**Assignment:** What lines of the data below include the word "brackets"? Report them by copying each.

Source records

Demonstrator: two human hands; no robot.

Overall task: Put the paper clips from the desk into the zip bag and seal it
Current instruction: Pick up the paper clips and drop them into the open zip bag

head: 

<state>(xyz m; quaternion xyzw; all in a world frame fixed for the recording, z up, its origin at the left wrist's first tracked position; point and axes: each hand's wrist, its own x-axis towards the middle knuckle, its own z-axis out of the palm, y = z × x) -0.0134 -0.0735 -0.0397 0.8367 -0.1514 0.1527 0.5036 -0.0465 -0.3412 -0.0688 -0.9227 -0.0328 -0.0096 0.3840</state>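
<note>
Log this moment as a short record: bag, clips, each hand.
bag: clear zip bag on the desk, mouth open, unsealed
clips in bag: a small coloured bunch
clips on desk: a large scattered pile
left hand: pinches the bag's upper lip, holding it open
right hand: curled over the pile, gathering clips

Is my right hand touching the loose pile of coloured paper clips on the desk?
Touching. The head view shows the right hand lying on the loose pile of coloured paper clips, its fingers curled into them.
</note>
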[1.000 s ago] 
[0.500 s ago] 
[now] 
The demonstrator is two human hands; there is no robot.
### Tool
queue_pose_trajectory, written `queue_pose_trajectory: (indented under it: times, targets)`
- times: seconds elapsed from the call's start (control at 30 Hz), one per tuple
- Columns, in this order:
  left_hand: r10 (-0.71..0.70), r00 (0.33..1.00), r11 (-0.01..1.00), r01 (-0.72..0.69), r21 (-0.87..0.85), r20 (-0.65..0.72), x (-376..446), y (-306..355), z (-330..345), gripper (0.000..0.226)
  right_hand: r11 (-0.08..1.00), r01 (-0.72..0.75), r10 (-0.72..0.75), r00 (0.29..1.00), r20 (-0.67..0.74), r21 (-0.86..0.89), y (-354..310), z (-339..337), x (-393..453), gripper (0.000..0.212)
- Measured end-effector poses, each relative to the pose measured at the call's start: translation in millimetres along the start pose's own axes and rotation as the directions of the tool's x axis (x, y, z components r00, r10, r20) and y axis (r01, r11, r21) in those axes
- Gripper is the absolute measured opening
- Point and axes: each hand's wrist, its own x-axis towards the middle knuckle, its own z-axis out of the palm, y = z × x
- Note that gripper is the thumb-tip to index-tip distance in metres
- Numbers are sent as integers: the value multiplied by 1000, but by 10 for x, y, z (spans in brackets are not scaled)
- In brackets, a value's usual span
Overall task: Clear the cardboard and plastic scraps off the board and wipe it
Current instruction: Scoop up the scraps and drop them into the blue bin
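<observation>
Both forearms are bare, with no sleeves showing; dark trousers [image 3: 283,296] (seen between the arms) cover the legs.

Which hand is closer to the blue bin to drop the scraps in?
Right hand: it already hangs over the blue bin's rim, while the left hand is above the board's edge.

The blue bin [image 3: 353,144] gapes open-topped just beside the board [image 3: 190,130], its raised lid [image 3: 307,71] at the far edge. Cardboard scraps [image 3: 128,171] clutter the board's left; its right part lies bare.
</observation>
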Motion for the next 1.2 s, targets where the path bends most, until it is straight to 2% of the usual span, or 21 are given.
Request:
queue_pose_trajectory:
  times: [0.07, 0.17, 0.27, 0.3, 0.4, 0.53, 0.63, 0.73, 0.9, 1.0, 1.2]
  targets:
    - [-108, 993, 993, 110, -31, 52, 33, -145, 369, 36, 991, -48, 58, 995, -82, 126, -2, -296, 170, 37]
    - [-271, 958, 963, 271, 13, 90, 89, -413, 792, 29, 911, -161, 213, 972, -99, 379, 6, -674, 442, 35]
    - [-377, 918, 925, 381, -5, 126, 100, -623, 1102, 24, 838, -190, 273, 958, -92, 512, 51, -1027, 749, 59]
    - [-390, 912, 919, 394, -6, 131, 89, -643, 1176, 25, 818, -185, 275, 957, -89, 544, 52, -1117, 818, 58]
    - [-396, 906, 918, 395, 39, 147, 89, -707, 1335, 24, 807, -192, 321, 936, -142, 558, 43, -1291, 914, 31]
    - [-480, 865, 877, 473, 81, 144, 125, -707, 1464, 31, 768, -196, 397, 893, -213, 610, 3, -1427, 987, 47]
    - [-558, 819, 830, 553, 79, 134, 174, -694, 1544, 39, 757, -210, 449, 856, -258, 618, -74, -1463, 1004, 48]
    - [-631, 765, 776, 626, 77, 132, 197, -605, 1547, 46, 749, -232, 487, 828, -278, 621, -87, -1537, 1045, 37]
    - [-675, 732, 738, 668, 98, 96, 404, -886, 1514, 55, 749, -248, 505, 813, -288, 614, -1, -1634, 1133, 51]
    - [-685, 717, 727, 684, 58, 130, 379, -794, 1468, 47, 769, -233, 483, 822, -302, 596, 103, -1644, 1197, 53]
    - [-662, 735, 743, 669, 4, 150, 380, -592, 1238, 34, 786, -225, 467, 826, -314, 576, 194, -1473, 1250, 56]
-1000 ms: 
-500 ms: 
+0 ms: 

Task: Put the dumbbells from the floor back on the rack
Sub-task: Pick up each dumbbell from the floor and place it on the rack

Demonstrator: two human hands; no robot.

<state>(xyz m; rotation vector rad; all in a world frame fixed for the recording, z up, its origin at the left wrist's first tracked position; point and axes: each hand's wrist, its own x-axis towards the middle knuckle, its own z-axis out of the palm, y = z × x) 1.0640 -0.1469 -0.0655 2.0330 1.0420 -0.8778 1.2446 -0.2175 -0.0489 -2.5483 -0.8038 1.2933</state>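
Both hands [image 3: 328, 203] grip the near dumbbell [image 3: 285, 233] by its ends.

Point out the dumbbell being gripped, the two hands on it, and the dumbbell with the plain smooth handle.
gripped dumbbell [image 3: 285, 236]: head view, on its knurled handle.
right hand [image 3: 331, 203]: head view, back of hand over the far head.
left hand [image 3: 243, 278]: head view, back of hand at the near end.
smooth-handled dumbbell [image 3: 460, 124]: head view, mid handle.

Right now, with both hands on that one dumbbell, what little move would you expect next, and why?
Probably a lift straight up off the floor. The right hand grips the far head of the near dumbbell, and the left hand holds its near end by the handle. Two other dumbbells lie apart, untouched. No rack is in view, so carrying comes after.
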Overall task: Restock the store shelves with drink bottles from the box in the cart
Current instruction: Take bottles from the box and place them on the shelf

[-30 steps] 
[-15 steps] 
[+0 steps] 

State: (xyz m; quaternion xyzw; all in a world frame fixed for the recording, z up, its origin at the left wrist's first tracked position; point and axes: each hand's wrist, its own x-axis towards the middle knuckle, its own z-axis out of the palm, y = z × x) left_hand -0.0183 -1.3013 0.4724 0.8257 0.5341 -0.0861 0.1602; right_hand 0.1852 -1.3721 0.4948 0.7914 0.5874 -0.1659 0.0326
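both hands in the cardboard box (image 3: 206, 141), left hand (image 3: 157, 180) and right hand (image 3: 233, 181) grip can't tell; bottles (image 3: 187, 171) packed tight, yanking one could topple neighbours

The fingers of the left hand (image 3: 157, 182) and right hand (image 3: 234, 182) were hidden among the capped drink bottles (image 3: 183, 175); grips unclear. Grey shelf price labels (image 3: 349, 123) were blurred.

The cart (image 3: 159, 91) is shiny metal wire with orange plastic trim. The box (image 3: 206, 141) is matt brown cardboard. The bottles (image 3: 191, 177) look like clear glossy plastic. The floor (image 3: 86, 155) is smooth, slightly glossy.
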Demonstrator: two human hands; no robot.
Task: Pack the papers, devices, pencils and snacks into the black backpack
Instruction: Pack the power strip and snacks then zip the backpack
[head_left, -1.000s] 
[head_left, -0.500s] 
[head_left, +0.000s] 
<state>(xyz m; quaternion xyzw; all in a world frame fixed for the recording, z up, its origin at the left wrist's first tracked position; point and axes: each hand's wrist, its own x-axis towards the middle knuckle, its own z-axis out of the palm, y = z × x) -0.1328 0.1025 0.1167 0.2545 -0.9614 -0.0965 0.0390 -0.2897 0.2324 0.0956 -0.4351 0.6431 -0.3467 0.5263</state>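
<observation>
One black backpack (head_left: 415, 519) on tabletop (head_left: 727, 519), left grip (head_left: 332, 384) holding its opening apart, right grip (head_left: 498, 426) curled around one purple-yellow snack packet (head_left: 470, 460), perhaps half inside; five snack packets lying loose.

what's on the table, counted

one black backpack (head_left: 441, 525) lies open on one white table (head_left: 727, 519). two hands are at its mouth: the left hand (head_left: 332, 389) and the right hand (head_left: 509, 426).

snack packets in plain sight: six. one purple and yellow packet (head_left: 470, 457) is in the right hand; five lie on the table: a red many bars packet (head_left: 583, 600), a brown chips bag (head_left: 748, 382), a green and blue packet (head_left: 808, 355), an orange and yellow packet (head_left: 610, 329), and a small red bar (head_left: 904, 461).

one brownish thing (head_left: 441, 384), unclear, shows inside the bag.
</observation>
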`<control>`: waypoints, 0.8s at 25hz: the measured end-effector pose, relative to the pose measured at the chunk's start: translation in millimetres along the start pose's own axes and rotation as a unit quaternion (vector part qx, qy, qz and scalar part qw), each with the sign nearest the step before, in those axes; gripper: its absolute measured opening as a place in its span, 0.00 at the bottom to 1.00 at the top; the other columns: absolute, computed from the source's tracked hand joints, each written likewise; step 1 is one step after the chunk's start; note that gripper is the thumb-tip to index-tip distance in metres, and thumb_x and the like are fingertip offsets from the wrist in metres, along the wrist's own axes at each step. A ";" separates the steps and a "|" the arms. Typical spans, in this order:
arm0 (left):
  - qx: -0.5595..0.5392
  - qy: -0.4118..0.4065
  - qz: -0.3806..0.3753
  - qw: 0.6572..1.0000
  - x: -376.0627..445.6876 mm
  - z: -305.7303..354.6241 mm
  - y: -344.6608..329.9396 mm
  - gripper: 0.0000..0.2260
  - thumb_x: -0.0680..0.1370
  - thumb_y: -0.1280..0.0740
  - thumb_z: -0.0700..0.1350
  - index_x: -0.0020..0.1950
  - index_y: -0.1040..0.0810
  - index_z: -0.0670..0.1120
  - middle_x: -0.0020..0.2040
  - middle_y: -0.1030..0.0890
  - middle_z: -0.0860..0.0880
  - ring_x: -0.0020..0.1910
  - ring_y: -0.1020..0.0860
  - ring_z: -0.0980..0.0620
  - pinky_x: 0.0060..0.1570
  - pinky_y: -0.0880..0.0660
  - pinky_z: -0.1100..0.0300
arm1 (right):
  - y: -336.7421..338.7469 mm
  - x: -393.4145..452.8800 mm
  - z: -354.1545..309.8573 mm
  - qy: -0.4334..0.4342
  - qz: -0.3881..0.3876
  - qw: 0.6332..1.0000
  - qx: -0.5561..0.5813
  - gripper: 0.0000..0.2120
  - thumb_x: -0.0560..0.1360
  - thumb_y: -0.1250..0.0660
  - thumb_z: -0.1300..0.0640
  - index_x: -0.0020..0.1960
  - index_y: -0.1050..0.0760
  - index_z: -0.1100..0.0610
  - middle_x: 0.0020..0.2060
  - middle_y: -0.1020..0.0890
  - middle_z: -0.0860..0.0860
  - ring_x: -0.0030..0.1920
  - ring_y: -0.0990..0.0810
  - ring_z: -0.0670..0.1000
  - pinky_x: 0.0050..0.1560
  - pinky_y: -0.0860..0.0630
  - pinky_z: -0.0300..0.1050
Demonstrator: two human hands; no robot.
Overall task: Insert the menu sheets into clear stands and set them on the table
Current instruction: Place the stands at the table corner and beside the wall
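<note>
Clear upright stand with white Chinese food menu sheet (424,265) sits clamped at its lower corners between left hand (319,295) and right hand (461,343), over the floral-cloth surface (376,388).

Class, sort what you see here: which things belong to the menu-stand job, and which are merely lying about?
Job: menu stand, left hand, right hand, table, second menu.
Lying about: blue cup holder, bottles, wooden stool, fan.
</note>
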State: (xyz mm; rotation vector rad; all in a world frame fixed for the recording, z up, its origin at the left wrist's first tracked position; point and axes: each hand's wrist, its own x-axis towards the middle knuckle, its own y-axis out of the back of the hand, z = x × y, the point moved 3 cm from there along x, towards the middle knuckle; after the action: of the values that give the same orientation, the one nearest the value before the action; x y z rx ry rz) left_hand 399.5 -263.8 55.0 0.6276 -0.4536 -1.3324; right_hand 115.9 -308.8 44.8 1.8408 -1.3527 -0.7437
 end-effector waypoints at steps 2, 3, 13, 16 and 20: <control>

**Answer area:**
- Numbers are sent as integers: the value multiplied by 1000, but by 10 for x, y, z (spans in brackets are not scaled)
- In brackets, a value's usual span

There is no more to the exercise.